Tra Natale e Santo Stefano tre furti in via California

 TRENTOLA DUCENTA. Continua imperterrito il “lavoro” dei ladri nella parte sud di Trentola Ducenta, la ormai “famigerata” zona di ingresso ed uscita della superstrada di collegamento degli assi mediani, zona Jambo tanto per capirci.

In pochissime ore, incuranti del Natale e delle feste, i soliti ignoti nella sola via California hanno messo a segno ben due furti d’auto e un tentativo di furto andato a male. La strada, poco più di trecento metri, meno di venti numeri civici, diventa quindi la “primatista” tra le strade sfortunate della città, ormai in piena balia di ladri e malfattori, come non mai. In genere si tratta di furti d’auto, ma i soliti ignoti non disdegnano entrare nelle abitazioni per arrotondare il “difficile” stipendio.

Ma mentre via California è praticamente assediata dai pirati, neanche il resto della città ride. Innumerevoli, forse più di un centinaio nel solo mese di dicembre, praticamente su tutto il territorio, furti di auto e in appartamenti, una vera e propria calata di cavallette. I carabinieri, nei limiti propri di una caserma con pochi uomini e mezzi, dopo pochi minuti dalla chiamata sono presenti sul posto, ma pare proprio non riescano a fare di più. Alla gente pare addirittura anacronistica la presenza delle ronde delle forze dell’ordine che ancora, anche se in minor misura, “controllano” la città.

I “mariuoli” sono due o tre giovani, operano dopo ore ed ore di appostamento, in genere fatte con una Fiat bianca, o con una Fiat azzurrina. Un atletico biondino, tanto di tuta scura e scarpe da jogging, salta cancelli, mura, si arrampica dappertutto, entra in azione e se va male i suoi amici sono lì ad attenderlo nella macchina di supporto. Il giorno di Natale, poco prima del pranzo, hanno rubato un’autovettura alla luce del sole, il giorno dopo sono entrati in azione subito dopo i primi momenti di luce fioca, poco prima delle sei di sera. Praticamente incuranti e baldanzosi, strafregandosene di tutto e di tutti, stanno mettendo in ginocchio una città.

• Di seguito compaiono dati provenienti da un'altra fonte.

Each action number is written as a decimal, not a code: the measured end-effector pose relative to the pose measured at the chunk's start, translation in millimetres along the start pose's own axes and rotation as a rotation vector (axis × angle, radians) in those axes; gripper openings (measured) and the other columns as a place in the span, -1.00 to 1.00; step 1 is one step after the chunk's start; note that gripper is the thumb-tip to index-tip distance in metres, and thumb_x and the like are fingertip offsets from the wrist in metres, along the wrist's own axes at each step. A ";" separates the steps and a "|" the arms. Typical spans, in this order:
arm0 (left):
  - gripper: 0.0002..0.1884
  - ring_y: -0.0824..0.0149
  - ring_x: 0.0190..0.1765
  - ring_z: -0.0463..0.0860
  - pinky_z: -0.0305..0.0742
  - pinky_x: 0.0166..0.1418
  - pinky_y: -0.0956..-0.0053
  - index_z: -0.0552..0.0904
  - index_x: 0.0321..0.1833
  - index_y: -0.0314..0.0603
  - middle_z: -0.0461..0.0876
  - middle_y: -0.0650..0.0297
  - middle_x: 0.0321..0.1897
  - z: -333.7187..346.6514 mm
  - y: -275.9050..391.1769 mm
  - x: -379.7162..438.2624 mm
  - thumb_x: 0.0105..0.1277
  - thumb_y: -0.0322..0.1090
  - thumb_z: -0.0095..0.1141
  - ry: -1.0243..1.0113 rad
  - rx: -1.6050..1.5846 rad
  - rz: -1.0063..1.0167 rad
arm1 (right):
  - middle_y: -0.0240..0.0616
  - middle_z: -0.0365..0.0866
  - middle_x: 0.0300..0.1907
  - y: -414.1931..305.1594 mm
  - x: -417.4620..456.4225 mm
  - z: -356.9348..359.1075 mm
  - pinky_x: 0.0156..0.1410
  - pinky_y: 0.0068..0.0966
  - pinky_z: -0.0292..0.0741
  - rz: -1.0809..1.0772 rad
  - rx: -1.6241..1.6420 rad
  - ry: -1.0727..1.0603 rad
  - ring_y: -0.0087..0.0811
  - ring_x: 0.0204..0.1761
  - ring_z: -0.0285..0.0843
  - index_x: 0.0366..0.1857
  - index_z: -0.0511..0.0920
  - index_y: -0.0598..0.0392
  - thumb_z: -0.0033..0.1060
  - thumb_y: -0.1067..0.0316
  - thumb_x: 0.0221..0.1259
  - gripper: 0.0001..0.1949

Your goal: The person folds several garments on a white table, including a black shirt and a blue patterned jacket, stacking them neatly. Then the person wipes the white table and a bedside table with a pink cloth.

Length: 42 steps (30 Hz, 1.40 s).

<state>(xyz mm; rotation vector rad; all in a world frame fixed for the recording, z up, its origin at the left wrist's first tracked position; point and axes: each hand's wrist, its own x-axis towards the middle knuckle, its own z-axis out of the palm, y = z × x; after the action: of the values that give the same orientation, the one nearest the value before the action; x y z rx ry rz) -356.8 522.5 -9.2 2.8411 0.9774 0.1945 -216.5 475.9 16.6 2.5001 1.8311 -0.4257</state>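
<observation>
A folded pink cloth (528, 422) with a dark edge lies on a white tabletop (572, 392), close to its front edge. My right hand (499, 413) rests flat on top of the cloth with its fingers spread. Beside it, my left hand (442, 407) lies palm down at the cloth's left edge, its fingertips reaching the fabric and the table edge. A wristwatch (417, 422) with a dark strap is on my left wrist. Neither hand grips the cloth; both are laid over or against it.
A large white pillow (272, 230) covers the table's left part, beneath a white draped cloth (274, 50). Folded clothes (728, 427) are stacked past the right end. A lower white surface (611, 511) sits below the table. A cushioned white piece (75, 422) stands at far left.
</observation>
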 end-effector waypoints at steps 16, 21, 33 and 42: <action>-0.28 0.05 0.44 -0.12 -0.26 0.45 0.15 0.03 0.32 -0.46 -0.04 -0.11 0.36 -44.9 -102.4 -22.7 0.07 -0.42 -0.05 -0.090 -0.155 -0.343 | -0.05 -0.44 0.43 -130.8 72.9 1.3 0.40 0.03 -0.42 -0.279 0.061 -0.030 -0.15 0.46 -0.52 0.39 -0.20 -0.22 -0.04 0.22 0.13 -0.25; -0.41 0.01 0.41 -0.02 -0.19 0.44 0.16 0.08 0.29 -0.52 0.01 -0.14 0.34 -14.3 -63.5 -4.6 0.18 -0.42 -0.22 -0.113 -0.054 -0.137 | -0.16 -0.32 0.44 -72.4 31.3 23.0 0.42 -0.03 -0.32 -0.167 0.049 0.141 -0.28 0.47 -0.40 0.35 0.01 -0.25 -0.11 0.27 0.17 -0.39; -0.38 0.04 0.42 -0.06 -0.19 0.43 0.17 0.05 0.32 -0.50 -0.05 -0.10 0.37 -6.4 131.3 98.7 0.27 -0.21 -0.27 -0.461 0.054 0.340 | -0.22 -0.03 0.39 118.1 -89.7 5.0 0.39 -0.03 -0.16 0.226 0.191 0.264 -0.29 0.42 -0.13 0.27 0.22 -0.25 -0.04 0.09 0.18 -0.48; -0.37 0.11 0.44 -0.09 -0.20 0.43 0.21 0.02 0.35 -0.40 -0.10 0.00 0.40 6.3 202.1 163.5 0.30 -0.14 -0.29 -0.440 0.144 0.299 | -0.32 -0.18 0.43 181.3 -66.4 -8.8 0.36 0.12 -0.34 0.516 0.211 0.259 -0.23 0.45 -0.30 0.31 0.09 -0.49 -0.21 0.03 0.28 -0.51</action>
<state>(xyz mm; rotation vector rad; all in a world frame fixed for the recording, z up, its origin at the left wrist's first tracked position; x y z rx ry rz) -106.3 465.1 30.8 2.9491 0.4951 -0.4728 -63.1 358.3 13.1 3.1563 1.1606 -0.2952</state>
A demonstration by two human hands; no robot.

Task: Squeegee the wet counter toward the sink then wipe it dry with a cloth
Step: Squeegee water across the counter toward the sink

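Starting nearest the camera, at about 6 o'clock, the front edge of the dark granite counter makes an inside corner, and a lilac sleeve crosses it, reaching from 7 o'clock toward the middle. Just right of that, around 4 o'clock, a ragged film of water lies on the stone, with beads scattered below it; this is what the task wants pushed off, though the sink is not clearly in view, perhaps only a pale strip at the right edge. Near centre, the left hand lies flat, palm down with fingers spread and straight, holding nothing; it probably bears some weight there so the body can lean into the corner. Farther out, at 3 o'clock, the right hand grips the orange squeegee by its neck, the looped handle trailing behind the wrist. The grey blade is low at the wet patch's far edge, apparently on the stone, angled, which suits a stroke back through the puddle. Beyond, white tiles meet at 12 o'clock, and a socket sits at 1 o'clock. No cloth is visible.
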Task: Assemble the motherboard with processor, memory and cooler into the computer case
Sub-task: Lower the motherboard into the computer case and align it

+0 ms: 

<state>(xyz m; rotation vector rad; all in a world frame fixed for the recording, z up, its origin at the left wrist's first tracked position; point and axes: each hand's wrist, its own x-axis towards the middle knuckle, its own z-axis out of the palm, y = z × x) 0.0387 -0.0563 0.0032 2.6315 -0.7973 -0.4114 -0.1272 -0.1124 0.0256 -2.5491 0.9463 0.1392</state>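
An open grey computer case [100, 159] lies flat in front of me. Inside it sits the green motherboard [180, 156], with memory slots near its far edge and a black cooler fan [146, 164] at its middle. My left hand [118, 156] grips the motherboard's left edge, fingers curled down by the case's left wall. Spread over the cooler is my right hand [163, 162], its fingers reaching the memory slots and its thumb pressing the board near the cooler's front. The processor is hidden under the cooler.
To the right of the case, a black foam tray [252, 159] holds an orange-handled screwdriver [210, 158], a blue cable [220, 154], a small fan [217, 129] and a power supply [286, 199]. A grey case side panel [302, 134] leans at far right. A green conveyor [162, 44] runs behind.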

La zona da mesi non era stata più segno di simili azioni, forse anche perché per il periodo di “residenza” di Giuseppe Setola. Proprio da quelle parti c’era stato una sorte di coprifuoco generale, ora il tutto è in balia delle azioni di bandacce, molto probabilmente di extracomunitari, coperti in qualche modo dalla malavita locale. In città c’è qualcuno che addirittura dice ad alta voce che si stava meglio quando la città era controllata dai camorristi locali. Distorsioni estreme di chi si sente completamente abbandonato dallo Stato che pare proprio continui ad essere assente.